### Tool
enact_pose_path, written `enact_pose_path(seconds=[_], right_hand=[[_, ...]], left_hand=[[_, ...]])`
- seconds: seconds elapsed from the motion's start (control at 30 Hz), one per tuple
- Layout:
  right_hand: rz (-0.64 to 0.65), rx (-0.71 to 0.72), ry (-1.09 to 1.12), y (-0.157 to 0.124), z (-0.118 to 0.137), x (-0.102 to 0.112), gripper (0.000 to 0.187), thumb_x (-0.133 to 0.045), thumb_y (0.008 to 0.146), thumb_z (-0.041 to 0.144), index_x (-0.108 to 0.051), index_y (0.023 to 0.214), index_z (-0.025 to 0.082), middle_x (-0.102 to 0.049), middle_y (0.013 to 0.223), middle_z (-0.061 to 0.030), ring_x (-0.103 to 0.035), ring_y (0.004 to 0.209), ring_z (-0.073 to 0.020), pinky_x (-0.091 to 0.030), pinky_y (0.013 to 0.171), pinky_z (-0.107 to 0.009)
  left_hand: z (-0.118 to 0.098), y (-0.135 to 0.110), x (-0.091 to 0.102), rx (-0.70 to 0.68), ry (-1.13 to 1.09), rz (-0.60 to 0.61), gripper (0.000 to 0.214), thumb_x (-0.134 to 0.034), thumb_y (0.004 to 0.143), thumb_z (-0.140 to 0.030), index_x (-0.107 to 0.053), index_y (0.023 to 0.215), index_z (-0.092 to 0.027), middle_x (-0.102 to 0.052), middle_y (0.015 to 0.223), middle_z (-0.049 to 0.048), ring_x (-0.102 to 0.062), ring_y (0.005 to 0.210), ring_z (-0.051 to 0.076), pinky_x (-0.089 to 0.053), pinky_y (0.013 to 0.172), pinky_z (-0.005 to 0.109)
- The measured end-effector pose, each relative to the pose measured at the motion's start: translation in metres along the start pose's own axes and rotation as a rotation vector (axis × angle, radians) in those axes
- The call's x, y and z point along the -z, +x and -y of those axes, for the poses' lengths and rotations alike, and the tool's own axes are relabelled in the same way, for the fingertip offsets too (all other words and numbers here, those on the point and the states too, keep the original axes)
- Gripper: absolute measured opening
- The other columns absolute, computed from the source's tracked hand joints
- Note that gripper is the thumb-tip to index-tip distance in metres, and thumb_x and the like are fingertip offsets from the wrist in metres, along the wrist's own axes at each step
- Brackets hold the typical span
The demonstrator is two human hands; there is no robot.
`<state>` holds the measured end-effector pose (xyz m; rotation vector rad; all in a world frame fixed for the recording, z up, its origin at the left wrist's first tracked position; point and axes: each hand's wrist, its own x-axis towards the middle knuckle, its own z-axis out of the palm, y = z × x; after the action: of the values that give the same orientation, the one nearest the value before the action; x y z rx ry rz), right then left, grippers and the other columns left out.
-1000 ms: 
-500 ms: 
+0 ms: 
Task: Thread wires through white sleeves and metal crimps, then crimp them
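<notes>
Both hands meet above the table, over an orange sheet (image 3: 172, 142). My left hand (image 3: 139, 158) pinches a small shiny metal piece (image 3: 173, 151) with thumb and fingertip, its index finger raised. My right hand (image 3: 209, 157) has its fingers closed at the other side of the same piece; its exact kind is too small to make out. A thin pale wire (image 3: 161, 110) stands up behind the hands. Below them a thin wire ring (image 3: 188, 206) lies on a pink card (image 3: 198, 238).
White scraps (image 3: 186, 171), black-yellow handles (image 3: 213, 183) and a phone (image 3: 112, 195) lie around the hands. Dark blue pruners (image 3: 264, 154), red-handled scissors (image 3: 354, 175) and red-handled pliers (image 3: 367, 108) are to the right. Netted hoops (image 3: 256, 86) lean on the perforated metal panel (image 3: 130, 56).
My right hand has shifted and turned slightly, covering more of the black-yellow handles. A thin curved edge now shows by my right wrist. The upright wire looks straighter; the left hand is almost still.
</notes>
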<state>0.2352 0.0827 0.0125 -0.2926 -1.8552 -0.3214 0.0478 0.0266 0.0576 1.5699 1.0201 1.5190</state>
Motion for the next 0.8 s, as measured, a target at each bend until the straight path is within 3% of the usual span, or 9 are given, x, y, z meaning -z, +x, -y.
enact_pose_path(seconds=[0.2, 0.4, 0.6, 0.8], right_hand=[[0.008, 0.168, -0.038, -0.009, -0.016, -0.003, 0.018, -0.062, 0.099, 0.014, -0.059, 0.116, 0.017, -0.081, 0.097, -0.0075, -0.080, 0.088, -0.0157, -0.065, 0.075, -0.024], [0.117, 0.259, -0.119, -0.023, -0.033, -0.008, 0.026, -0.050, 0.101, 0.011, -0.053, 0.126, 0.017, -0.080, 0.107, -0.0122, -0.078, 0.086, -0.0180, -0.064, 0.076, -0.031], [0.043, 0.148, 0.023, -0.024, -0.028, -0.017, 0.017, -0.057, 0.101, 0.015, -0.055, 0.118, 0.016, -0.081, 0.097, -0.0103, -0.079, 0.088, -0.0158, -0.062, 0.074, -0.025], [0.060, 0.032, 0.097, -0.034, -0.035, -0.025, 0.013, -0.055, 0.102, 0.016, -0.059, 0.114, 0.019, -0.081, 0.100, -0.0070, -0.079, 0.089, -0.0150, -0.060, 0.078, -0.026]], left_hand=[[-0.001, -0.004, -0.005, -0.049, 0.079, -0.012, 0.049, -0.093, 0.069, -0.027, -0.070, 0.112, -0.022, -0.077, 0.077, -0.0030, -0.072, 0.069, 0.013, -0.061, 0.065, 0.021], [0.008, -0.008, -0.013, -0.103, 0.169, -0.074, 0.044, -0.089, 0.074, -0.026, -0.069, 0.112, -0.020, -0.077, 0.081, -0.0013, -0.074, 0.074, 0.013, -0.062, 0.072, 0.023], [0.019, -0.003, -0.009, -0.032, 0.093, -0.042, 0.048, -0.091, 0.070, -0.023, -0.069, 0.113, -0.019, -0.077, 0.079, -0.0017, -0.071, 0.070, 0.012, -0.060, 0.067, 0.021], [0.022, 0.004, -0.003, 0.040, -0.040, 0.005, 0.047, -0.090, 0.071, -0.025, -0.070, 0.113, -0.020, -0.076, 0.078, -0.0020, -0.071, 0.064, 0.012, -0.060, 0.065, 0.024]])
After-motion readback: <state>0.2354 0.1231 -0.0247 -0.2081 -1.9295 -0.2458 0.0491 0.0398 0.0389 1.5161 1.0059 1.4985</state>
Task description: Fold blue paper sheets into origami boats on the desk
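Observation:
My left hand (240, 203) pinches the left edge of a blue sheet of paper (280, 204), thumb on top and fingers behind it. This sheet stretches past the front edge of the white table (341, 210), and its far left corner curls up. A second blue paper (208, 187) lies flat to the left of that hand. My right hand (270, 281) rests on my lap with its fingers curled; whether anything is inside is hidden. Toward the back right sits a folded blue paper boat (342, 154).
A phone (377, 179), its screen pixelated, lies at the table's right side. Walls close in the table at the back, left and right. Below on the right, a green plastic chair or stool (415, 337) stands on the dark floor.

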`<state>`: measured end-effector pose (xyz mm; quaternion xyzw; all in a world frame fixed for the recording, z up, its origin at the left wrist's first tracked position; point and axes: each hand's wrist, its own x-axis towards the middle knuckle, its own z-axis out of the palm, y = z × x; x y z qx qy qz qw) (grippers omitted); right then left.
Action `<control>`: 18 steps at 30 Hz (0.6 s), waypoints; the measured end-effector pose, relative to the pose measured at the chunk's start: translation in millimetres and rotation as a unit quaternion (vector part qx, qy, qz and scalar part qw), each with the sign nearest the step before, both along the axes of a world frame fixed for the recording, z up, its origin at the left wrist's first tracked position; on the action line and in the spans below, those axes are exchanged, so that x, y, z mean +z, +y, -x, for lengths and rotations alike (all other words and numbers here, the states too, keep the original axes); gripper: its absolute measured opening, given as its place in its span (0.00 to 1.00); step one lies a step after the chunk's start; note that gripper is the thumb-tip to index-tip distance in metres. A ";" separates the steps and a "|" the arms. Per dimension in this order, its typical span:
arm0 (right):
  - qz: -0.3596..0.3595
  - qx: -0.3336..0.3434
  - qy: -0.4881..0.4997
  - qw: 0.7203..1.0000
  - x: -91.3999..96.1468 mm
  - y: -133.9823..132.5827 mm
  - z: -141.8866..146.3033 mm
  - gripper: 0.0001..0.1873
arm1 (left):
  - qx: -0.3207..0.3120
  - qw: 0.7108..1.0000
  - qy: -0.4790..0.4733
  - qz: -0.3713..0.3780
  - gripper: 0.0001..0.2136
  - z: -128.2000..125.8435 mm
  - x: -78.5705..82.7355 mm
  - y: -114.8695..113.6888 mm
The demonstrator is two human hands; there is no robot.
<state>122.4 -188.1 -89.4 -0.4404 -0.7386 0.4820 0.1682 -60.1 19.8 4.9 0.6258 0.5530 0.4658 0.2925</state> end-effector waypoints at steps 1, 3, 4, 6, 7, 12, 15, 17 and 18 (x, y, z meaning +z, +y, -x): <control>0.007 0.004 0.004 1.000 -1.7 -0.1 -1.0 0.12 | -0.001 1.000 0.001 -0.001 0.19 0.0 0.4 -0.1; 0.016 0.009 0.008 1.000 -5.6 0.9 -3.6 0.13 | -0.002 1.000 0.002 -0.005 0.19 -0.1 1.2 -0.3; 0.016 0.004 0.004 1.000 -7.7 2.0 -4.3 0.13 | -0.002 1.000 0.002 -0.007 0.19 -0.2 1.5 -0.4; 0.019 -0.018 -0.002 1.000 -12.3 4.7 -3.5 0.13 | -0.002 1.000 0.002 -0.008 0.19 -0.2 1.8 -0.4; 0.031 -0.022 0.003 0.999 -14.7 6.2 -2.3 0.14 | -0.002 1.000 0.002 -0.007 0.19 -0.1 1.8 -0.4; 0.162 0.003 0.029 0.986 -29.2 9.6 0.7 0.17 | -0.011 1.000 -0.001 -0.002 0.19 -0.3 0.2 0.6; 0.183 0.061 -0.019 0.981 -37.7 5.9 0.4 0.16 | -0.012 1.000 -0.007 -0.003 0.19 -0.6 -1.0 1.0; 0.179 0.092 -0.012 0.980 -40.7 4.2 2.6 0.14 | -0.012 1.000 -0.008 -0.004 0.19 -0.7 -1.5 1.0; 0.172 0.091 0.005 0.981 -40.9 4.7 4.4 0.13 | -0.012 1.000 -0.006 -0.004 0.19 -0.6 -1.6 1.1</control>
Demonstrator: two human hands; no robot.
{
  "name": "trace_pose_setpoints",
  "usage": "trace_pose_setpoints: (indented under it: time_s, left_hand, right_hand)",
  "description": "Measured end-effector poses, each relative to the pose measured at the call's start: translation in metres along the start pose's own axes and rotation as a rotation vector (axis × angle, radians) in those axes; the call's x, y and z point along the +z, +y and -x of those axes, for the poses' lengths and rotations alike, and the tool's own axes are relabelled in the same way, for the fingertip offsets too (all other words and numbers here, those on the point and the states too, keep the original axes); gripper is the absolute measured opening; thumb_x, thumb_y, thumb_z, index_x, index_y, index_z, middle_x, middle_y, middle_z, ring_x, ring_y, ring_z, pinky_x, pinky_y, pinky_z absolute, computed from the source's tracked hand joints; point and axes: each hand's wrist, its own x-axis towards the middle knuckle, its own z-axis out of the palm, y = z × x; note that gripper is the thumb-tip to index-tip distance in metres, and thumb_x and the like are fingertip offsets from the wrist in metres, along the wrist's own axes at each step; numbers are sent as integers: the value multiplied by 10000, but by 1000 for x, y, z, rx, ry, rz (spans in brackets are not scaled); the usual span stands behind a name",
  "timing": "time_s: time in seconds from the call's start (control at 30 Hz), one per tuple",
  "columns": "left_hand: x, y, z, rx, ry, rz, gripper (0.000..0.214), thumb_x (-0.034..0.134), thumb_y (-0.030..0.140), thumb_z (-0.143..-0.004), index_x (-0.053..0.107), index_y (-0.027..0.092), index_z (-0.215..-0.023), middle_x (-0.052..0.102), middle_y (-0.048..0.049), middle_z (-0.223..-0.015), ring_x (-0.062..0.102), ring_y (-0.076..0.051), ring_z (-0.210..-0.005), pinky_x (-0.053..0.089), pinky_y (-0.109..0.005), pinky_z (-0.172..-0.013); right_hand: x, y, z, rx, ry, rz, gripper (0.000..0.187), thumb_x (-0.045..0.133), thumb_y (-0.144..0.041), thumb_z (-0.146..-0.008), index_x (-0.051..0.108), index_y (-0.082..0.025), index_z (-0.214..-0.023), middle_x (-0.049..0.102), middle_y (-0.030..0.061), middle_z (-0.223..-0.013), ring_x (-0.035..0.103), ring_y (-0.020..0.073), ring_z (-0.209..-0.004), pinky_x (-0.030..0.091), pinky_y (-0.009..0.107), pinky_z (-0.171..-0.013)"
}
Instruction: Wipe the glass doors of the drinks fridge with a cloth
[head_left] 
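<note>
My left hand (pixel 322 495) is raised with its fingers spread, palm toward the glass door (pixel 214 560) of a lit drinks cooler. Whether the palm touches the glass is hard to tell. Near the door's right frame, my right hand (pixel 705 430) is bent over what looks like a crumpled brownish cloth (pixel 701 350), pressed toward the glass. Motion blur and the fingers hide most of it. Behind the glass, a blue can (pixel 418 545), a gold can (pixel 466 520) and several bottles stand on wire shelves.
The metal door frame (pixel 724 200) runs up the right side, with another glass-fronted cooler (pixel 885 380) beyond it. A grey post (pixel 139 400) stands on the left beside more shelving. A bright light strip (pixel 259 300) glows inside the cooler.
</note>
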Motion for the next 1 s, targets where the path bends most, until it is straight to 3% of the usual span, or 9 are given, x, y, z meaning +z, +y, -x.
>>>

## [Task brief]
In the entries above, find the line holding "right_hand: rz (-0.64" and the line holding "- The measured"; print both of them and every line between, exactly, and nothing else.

## [Finished task]
  right_hand: rz (-0.64 to 0.65), rx (-0.71 to 0.72), ry (-1.09 to 1.12), y (-0.157 to 0.124), z (-0.118 to 0.137), x (-0.102 to 0.112), gripper (0.000 to 0.187), thumb_x (-0.133 to 0.045), thumb_y (0.008 to 0.146), thumb_z (-0.041 to 0.144), index_x (-0.108 to 0.051), index_y (0.023 to 0.214), index_z (-0.025 to 0.082), middle_x (-0.102 to 0.049), middle_y (0.013 to 0.223), middle_z (-0.061 to 0.030), ring_x (-0.103 to 0.035), ring_y (0.004 to 0.209), ring_z (-0.073 to 0.020), pinky_x (-0.091 to 0.030), pinky_y (0.013 to 0.171), pinky_z (-0.107 to 0.009)
  left_hand: z (-0.118 to 0.098), y (-0.135 to 0.110), x (-0.091 to 0.102), rx (-0.70 to 0.68), ry (-1.13 to 1.09), rz (-0.60 to 0.61), gripper (0.000 to 0.214), thumb_x (-0.134 to 0.034), thumb_y (0.004 to 0.143), thumb_z (-0.140 to 0.030), index_x (-0.107 to 0.053), index_y (0.023 to 0.215), index_z (-0.092 to 0.027), middle_x (-0.102 to 0.052), middle_y (0.015 to 0.223), middle_z (-0.049 to 0.048), ring_x (-0.102 to 0.062), ring_y (0.005 to 0.210), ring_z (-0.051 to 0.076), pinky_x (-0.089 to 0.053), pinky_y (0.013 to 0.172), pinky_z (-0.005 to 0.109)
- The measured end-effector pose, each relative to the pose measured at the motion's start: translation in metres along the start pose's own axes and rotation as a rotation vector (axis × angle, radians) in those axes

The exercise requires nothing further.